Information supplied -
[Start of section]

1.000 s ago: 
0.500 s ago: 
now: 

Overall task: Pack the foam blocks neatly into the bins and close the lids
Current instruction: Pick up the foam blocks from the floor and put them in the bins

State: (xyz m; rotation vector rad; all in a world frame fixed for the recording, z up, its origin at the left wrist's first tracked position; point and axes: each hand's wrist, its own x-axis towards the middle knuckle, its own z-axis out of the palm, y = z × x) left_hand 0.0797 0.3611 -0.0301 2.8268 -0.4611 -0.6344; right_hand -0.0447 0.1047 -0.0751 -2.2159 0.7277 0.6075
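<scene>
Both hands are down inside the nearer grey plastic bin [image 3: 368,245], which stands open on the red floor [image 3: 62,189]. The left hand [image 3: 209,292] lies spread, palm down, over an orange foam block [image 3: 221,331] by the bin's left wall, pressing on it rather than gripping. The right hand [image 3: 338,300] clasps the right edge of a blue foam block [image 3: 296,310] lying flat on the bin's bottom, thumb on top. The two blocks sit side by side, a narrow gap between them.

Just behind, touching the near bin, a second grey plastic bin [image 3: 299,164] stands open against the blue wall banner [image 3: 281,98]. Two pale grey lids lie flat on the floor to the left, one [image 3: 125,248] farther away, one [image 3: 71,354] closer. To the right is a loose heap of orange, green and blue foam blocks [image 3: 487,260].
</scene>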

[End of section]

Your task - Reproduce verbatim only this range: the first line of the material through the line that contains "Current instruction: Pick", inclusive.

Solution to the exercise -
1.000 s ago: 
0.500 s ago: 
now: 

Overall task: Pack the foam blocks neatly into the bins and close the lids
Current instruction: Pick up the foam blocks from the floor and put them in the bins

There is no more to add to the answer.